● **Assignment**: For this exercise, transcribe all of the records exactly as given.
▼▼▼
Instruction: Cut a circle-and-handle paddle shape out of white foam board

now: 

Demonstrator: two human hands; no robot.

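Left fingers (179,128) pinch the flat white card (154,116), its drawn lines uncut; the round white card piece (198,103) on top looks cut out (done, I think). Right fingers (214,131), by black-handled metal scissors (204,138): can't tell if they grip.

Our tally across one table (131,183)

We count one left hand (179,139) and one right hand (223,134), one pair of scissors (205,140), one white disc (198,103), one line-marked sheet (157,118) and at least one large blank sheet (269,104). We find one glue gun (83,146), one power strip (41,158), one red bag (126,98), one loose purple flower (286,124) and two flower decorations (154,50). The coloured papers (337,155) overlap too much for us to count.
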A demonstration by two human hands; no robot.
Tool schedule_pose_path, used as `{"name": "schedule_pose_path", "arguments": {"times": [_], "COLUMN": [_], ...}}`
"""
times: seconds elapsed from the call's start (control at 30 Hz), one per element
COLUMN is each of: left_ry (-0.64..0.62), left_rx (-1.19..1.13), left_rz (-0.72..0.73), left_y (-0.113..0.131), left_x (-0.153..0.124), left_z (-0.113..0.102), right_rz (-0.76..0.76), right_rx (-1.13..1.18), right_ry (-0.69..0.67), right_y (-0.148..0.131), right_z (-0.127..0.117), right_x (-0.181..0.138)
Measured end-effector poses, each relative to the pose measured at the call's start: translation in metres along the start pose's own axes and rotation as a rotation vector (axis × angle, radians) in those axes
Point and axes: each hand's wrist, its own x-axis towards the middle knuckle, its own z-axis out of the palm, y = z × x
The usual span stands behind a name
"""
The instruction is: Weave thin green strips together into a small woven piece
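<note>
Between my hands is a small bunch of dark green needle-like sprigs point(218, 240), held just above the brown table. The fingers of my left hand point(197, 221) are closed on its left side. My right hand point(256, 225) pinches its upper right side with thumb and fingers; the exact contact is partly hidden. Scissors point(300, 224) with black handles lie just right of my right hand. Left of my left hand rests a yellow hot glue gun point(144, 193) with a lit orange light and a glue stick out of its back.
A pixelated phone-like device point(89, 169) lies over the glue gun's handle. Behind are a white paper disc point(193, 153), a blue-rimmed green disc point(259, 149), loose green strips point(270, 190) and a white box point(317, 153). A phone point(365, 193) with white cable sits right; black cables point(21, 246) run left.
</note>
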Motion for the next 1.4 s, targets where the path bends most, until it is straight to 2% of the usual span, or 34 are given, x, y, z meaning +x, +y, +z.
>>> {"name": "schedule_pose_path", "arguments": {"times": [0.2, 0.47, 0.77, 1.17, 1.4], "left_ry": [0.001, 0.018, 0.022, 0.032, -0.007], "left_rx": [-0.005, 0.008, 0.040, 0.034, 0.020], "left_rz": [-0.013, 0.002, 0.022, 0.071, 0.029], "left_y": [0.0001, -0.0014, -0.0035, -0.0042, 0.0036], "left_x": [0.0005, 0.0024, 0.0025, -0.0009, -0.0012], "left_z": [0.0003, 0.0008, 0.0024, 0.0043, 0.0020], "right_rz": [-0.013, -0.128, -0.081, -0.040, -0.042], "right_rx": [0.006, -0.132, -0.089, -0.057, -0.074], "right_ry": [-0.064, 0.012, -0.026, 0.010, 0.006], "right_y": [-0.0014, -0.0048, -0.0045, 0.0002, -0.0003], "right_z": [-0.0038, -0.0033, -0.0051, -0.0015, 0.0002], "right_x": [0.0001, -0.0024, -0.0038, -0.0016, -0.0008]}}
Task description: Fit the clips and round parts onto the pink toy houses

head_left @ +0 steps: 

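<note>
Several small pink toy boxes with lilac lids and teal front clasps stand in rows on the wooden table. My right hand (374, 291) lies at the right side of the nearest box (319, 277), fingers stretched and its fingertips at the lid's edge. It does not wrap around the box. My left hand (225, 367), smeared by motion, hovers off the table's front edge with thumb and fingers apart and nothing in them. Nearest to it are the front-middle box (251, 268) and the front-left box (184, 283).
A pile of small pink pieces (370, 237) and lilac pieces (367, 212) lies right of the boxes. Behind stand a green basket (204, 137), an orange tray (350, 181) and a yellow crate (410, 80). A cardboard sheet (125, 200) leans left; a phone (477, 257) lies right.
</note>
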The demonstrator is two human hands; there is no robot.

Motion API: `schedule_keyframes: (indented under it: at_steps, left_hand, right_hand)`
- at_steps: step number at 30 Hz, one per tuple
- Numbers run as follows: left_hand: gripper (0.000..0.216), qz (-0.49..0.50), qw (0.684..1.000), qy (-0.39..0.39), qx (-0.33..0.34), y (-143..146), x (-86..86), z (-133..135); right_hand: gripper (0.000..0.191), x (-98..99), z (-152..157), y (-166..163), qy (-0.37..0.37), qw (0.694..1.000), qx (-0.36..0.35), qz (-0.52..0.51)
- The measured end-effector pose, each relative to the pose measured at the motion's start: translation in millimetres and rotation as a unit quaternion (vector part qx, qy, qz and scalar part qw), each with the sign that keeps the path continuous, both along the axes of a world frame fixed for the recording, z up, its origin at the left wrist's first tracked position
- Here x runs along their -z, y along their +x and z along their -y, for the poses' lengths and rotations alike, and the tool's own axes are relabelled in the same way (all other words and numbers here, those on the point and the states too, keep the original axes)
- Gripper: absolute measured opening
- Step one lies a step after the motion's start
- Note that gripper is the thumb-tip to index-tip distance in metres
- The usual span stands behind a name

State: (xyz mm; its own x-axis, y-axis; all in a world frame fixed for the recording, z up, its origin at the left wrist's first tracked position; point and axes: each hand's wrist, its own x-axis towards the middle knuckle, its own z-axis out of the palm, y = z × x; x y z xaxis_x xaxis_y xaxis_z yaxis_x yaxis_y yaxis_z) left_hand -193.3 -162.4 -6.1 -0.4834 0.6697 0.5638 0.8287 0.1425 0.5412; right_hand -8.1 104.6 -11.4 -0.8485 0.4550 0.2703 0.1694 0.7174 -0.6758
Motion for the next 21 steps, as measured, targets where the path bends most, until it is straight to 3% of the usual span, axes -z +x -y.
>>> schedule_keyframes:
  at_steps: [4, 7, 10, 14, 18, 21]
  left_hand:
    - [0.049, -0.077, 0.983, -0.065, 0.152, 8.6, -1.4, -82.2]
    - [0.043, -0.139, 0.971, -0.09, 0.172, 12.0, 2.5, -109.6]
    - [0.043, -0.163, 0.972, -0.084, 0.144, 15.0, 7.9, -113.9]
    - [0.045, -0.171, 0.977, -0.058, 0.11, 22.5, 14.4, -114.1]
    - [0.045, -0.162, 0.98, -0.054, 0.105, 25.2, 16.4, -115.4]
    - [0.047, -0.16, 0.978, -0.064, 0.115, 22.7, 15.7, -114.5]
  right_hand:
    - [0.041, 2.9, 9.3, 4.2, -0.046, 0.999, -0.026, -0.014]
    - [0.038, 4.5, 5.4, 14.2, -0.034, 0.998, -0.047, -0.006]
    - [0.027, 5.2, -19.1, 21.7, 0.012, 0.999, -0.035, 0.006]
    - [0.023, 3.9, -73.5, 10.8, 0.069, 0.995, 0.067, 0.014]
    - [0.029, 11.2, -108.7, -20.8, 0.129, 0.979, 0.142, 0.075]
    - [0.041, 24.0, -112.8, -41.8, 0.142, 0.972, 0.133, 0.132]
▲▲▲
● **Answer for this exercise**:
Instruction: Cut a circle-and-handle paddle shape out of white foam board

now: 

Demonstrator: two human hands; no robot.

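Left fingers (179,128) pinch the flat white card (154,116), its drawn lines uncut; the round white card piece (198,103) on top looks cut out (done, I think). Right fingers (214,131), by black-handled metal scissors (204,138): can't tell if they grip.

Our tally across one table (131,183)

We count one left hand (179,139) and one right hand (223,134), one pair of scissors (205,140), one white disc (198,103), one line-marked sheet (157,118) and at least one large blank sheet (269,104). We find one glue gun (83,146), one power strip (41,158), one red bag (126,98), one loose purple flower (286,124) and two flower decorations (154,50). The coloured papers (337,155) overlap too much for us to count.
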A demonstration by two human hands; no robot.
Tool schedule_pose_path, used as `{"name": "schedule_pose_path", "arguments": {"times": [_], "COLUMN": [_], ...}}`
"""
times: seconds elapsed from the call's start (control at 30 Hz), one per element
COLUMN is each of: left_ry (-0.64..0.62), left_rx (-1.19..1.13), left_rz (-0.72..0.73), left_y (-0.113..0.131), left_x (-0.153..0.124), left_z (-0.113..0.102), right_rz (-0.76..0.76), right_rx (-1.13..1.18), right_ry (-0.69..0.67), right_y (-0.148..0.131), right_z (-0.127..0.117), right_x (-0.181..0.138)
Measured end-effector poses, each relative to the pose measured at the call's start: translation in metres along the start pose's own axes and rotation as a rotation vector (axis × angle, radians) in those axes
Point and axes: each hand's wrist, its own x-axis towards the middle knuckle, its own z-axis out of the palm, y = z × x
The usual span stands behind a name
"""
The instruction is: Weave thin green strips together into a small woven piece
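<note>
Between my hands is a small bunch of dark green needle-like sprigs point(218, 240), held just above the brown table. The fingers of my left hand point(197, 221) are closed on its left side. My right hand point(256, 225) pinches its upper right side with thumb and fingers; the exact contact is partly hidden. Scissors point(300, 224) with black handles lie just right of my right hand. Left of my left hand rests a yellow hot glue gun point(144, 193) with a lit orange light and a glue stick out of its back.
A pixelated phone-like device point(89, 169) lies over the glue gun's handle. Behind are a white paper disc point(193, 153), a blue-rimmed green disc point(259, 149), loose green strips point(270, 190) and a white box point(317, 153). A phone point(365, 193) with white cable sits right; black cables point(21, 246) run left.
</note>
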Motion for the next 1.4 s, targets where the path bends most, until it is straight to 2% of the usual span, or 34 are given, x, y, z meaning +x, +y, +z.
>>> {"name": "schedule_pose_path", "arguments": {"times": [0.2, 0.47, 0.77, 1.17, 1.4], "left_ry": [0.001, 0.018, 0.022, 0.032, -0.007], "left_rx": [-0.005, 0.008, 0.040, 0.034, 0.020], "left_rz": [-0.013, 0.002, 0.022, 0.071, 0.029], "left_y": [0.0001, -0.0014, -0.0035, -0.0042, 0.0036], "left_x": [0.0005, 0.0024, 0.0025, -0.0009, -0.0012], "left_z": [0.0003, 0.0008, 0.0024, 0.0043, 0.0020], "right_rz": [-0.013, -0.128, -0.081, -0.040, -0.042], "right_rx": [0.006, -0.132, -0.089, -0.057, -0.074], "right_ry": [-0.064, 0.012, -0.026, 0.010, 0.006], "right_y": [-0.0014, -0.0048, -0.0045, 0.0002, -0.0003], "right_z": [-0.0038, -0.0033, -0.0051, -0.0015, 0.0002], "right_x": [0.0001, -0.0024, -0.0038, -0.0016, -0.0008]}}
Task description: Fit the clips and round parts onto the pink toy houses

head_left @ +0 steps: 

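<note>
Several small pink toy boxes with lilac lids and teal front clasps stand in rows on the wooden table. My right hand (374, 291) lies at the right side of the nearest box (319, 277), fingers stretched and its fingertips at the lid's edge. It does not wrap around the box. My left hand (225, 367), smeared by motion, hovers off the table's front edge with thumb and fingers apart and nothing in them. Nearest to it are the front-middle box (251, 268) and the front-left box (184, 283).
A pile of small pink pieces (370, 237) and lilac pieces (367, 212) lies right of the boxes. Behind stand a green basket (204, 137), an orange tray (350, 181) and a yellow crate (410, 80). A cardboard sheet (125, 200) leans left; a phone (477, 257) lies right.
</note>
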The demonstrator is two human hands; there is no robot.

Motion API: `schedule_keyframes: (indented under it: at_steps, left_hand, right_hand)`
- at_steps: step number at 30 Hz, one per tuple
- Numbers run as follows: left_hand: gripper (0.000..0.216), qz (-0.49..0.50), qw (0.684..1.000), qy (-0.39..0.39), qx (-0.33..0.34), y (-143..146), x (-86..86), z (-133..135); right_hand: gripper (0.000..0.191), x (-98..99), z (-152..157), y (-166..163), qy (-0.37..0.37), qw (0.694..1.000), qx (-0.36..0.35), qz (-0.52..0.51)
- The measured end-effector pose, each relative to the pose measured at the motion's start: translation in millimetres and rotation as a unit quaternion (vector part qx, qy, qz and scalar part qw), each with the sign that keeps the path continuous, both along the axes of a world frame fixed for the recording, z up, its origin at the left wrist's first tracked position
- Here x runs along their -z, y along their +x and z along their -y, for the poses' lengths and rotations alike, and the tool's own axes are relabelled in the same way (all other words and numbers here, those on the point and the states too, keep the original axes)
- Gripper: absolute measured opening
- Step one lies a step after the motion's start
- Note that gripper is the thumb-tip to index-tip distance in metres
- The usual span stands behind a name

State: (xyz mm; its own x-axis, y-axis; all in a world frame fixed for the recording, z up, its origin at the left wrist's first tracked position; point and axes: each hand's wrist, its own x-axis towards the middle knuckle, its own z-axis out of the palm, y = z × x; x y z xaxis_x xaxis_y xaxis_z yaxis_x yaxis_y yaxis_z) left_hand -193.3 -162.4 -6.1 -0.4834 0.6697 0.5638 0.8287 0.1425 0.5412; right_hand -8.1 104.6 -11.4 -0.8485 0.4550 0.2703 0.1694 0.7174 -0.6758
Motion for the next 21 steps, as measured, targets where the path bends most, until it is straight to 3% of the usual span, axes -z +x -y.
>>> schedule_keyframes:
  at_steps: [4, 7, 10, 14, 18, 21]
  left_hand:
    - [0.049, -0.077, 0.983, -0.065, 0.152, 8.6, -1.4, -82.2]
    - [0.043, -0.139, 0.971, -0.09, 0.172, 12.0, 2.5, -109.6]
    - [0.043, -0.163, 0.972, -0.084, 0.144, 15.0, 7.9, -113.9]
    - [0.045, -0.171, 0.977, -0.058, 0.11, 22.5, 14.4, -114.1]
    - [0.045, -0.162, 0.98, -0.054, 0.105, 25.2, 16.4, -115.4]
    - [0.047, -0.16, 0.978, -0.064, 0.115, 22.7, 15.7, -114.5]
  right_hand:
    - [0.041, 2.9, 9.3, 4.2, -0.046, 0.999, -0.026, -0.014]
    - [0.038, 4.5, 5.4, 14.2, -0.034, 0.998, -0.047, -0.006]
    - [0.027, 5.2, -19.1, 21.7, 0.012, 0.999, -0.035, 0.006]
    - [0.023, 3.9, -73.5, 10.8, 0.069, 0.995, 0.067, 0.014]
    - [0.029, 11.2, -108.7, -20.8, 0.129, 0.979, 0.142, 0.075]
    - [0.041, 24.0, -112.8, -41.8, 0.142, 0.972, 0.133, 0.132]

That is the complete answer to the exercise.